Citation : 2022 Latest Caselaw 2125 MP
Judgement Date : 16 February, 2022

Madhya Pradesh High Court
Dita vs The State Of Madhya Pradesh on 16 February, 2022
Author: Vivek Rusia
                              -1-




The High Court of Madhya Pradesh : Bench At Indore
DIVISION BENCH:   HON'BLE MR. JUSTICE VIVEK RUSIA &
                  HON'BLE MR. JUSTICE RAJENDRA KUMAR (VERMA)
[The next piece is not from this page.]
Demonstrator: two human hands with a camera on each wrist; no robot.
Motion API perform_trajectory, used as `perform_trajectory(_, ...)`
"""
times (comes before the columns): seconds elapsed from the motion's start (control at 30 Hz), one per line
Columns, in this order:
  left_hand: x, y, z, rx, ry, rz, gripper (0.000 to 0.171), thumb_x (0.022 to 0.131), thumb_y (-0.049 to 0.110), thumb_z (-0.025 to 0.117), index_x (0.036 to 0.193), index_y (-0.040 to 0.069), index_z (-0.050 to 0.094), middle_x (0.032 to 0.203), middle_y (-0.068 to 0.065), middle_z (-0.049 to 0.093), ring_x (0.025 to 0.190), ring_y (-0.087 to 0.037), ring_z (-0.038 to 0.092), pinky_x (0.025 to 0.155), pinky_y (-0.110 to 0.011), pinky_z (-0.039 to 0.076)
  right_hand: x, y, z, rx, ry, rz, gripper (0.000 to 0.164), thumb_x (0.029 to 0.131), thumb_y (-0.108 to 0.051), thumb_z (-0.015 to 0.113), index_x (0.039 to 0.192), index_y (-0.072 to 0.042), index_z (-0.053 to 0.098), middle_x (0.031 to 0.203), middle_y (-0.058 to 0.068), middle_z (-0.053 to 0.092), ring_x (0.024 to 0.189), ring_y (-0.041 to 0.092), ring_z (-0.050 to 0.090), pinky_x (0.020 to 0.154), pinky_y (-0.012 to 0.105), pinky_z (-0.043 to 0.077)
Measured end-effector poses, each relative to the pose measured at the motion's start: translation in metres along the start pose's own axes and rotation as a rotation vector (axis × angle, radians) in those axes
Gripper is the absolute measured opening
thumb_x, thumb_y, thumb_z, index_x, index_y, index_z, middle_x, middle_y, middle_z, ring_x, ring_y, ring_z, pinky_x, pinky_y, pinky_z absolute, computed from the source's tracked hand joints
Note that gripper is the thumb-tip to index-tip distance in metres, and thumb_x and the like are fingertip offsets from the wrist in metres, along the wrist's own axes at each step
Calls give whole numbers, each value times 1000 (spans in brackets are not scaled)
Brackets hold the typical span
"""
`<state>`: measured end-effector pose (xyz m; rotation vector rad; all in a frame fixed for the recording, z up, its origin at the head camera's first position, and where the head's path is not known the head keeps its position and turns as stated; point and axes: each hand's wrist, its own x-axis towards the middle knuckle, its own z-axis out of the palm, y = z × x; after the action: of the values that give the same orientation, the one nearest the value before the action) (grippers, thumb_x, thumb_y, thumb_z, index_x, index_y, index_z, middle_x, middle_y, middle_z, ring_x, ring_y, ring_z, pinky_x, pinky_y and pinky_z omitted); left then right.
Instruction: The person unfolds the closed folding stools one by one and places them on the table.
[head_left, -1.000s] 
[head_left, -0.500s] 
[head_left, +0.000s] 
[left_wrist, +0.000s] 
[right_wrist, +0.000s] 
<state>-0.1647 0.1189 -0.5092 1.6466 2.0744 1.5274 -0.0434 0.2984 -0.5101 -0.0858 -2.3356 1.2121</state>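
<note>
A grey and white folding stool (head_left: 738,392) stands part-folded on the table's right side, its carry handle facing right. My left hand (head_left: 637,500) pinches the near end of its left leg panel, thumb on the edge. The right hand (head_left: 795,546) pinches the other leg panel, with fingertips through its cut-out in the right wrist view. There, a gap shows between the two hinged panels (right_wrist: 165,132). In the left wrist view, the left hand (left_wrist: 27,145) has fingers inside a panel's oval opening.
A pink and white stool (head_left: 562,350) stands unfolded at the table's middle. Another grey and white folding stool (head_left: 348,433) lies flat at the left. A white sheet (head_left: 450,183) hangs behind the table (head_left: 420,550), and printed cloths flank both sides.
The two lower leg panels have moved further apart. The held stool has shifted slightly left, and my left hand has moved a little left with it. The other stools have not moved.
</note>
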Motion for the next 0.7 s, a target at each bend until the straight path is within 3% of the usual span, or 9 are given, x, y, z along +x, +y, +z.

                  Criminal Appeal No.1984/2014
Appellant         -           Dita S/o Mundia Bhabhar Bhil
                              Age - 40 years
                              R/o Chainpuri at Present Navapada
                              Village - Thandla, District - Jhabua (M.P.)

                  versus


Respondent(s) -               State of Madhya Pradesh,
                              Through Police Station - Thandla
                              District - Jhabua (M.P.)
Indore, dated 16.02.2022
As per Vivek Rusia, J:
         Shri Gulab Sharma, learned counsel for the appellant.
         Shri Sudhanshu Vyas, learned Panel Lawyer for the
respondent / State.
                           JUDGMENT

I.A. No.26598/2021 is the fifth application filed under Section 389(1) of the Code of Criminal Procedure, 1973 seeking temporary suspension jail sentence and grant of bail filed by the sole appellant - Dita Bhabhar S/o Mundia Bhabhar but with the consent of the parties, this criminal appeal is heard finally instead of hearing the application on suspension.

The present Criminal Appeal is filed under Section 374 of the Code of Criminal Procedure, 1973 against the judgment of conviction and sentence dated 27.11.2014 passed by the Sessions Judge, Jhabua in Sessions Trial No.65/2014, whereby the appellant has been convicted for the offences punishable under Section 302 of the Indian Penal Code and sentenced to undergo Life Imprisonment along with fine of Rs.1,000/-. with default

clause to further undergo two months' rigorous imprisonment.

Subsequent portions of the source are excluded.